About this task =
Would you output the listing exactly, with every image omitted?

──────── Exercise data

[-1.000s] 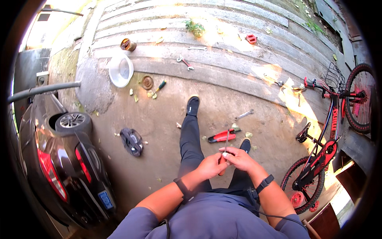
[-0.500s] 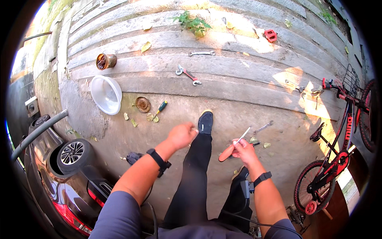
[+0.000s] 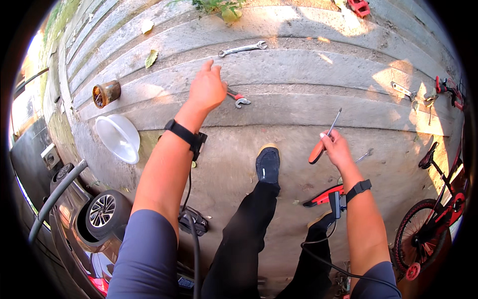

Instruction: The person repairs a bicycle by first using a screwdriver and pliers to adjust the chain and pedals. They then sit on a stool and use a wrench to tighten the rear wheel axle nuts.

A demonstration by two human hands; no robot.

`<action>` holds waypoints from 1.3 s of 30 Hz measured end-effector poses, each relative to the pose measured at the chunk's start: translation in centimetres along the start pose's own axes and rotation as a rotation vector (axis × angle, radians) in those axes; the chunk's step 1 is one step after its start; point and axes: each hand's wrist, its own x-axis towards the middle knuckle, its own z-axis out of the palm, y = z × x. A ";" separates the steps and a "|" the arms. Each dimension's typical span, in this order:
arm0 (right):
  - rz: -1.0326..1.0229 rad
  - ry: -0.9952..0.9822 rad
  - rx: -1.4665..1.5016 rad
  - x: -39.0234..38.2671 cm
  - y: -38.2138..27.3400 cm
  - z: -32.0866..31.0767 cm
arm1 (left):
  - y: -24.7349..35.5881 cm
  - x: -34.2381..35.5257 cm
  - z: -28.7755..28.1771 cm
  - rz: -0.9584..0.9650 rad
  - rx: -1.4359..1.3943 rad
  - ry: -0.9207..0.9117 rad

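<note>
Screwdriver (image 3: 317, 151) clamped in R hand (image 3: 339, 148), L hand (image 3: 207, 90) looks empty, fingers spread; hands well apart.
Prob a reaching stage: L hand partly hides red-handled wrench (image 3: 235, 94), can't tell contact; steel spanner (image 3: 243, 49) just far of it. Any pick-up calls for fingers closing low on flat metal. Screwdriver on right, smooth orange handle, slim shaft; steps (image 3: 308, 67) rough grey slabs, gritty btwn.

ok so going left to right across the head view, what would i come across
White tub → left hand → red-handled wrench → left shoe → right hand holding a screwdriver → bicycle.
</note>
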 end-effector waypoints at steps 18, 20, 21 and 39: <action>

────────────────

Answer to the exercise =
[-1.000s] 
[-0.500s] 
[+0.000s] 

Instruction: The person repairs a bicycle by first using a screwdriver and pliers to adjust the chain and pedals. They then sit on a stool and use a wrench to tighten the rear wheel axle nuts.

A demonstration by two human hands; no robot.

`<action>` holds waypoints from 1.3 s of 30 Hz measured end-effector poses, each relative to the pose measured at the chunk's start: translation in centimetres along the start pose's own axes and rotation as a rotation vector (axis × angle, radians) in those axes; the chunk's step 1 is one step after its start; point and axes: each hand's wrist, its own x-axis towards the middle knuckle, its own z-axis out of the palm, y = z × x. A ";" separates the steps and a "|" the arms. Each dimension's typical span, in this order:
arm0 (right):
  - rz: -1.0326..1.0229 rad
  - ry: -0.9952..0.9822 rad
  - rx: -1.4665..1.5016 rad
  - x: -39.0234..38.2671 cm
  - y: -38.2138..27.3400 cm
  - z: -32.0866..31.0767 cm
arm1 (left):
  - y: -24.7349..35.5881 cm
  - x: -34.2381..35.5257 cm
  - z: -28.7755..28.1771 cm
  - rz: -0.9584..0.9650 rad
  - rx: -1.4359..1.3943 rad
  - ry: -0.9207..0.9117 rad

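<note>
Screwdriver (image 3: 317, 151) clamped in R hand (image 3: 339, 148), L hand (image 3: 207, 90) looks empty, fingers spread; hands well apart.
Prob a reaching stage: L hand partly hides red-handled wrench (image 3: 235, 94), can't tell contact; steel spanner (image 3: 243, 49) just far of it. Any pick-up calls for fingers closing low on flat metal. Screwdriver on right, smooth orange handle, slim shaft; steps (image 3: 308, 67) rough grey slabs, gritty btwn.

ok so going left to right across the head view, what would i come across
White tub → left hand → red-handled wrench → left shoe → right hand holding a screwdriver → bicycle.
</note>
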 end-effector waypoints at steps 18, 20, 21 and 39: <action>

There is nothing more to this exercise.